- **Task brief**: Work out how many lines in the records include the word "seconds", then answer with nothing but that number.

- **Provided information**:
⟨
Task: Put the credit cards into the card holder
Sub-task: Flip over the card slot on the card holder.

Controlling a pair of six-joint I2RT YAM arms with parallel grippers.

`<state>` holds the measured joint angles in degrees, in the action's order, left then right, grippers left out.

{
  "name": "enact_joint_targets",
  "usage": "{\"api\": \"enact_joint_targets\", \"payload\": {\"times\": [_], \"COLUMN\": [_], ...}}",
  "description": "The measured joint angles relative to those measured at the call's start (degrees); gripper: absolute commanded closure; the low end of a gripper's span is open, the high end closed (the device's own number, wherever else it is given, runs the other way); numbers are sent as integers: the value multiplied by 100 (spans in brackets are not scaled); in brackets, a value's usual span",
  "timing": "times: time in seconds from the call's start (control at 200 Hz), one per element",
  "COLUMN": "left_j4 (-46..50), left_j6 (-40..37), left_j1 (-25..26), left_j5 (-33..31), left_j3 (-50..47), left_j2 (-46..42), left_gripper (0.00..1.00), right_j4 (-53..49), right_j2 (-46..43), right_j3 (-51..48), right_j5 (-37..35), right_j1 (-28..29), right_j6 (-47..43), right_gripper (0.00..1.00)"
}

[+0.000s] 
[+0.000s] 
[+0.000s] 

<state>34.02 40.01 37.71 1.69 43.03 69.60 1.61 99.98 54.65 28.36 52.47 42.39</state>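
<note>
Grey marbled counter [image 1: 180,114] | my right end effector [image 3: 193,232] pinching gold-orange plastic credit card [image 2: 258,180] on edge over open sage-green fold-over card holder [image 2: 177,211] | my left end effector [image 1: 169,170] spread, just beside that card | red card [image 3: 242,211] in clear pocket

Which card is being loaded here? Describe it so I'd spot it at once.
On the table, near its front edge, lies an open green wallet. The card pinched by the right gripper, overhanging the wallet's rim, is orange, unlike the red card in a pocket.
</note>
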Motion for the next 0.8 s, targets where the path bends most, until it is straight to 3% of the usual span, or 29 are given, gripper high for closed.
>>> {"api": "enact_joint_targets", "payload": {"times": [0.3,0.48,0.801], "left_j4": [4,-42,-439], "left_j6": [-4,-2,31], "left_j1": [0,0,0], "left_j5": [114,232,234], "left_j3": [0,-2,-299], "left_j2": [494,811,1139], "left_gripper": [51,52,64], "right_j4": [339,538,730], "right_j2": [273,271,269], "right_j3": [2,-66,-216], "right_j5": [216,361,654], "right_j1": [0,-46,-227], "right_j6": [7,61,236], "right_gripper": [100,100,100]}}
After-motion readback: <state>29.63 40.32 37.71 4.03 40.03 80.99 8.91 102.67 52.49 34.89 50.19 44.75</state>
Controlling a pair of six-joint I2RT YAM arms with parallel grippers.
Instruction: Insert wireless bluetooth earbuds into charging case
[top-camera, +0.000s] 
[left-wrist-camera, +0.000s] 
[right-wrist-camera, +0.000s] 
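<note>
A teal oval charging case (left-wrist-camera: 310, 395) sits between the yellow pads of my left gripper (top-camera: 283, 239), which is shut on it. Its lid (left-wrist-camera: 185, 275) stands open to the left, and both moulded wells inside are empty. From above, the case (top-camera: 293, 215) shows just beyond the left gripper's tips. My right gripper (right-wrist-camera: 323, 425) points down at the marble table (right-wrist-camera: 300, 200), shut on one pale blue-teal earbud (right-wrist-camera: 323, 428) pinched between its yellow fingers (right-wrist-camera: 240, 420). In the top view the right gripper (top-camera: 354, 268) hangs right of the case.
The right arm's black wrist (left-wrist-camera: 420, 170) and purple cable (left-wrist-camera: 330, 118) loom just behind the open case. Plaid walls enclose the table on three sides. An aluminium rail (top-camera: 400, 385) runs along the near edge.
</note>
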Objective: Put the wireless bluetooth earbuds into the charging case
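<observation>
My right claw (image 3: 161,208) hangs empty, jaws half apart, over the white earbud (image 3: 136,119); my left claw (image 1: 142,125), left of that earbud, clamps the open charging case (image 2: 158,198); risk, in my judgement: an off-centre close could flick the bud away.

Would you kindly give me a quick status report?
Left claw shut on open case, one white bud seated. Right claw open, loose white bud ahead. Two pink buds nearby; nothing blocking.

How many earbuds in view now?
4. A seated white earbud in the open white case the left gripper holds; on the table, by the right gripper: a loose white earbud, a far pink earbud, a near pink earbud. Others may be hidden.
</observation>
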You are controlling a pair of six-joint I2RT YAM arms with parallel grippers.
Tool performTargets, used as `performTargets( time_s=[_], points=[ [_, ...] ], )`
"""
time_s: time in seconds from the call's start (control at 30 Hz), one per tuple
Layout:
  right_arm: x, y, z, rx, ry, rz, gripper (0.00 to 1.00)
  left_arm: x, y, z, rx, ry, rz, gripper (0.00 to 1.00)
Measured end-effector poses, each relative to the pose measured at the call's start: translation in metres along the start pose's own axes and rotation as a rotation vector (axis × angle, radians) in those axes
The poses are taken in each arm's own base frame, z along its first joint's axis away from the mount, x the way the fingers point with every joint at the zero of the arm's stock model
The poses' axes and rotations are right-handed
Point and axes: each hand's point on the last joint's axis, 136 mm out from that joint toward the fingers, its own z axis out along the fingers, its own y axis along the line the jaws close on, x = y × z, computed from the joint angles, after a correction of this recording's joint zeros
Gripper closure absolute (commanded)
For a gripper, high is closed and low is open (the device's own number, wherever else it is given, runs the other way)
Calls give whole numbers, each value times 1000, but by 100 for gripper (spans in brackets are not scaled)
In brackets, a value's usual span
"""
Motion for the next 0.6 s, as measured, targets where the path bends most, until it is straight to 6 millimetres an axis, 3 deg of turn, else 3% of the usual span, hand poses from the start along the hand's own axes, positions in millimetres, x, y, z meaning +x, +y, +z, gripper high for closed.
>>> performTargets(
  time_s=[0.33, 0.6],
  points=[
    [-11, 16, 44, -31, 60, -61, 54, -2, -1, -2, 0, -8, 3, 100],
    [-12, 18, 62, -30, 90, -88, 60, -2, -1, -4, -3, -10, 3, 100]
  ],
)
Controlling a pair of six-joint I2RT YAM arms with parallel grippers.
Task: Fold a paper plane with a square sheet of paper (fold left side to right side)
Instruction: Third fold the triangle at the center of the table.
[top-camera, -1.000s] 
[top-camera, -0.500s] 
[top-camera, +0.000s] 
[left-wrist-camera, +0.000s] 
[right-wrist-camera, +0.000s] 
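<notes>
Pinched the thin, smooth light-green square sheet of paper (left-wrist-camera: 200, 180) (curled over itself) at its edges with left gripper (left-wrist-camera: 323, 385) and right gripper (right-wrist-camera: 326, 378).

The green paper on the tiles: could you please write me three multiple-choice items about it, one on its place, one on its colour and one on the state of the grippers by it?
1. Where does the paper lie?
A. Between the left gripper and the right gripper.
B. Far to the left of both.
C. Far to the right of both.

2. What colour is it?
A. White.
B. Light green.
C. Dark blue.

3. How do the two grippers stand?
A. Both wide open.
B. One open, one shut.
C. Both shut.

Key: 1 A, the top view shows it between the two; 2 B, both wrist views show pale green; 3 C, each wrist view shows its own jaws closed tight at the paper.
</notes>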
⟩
- **Solution for this problem**: 2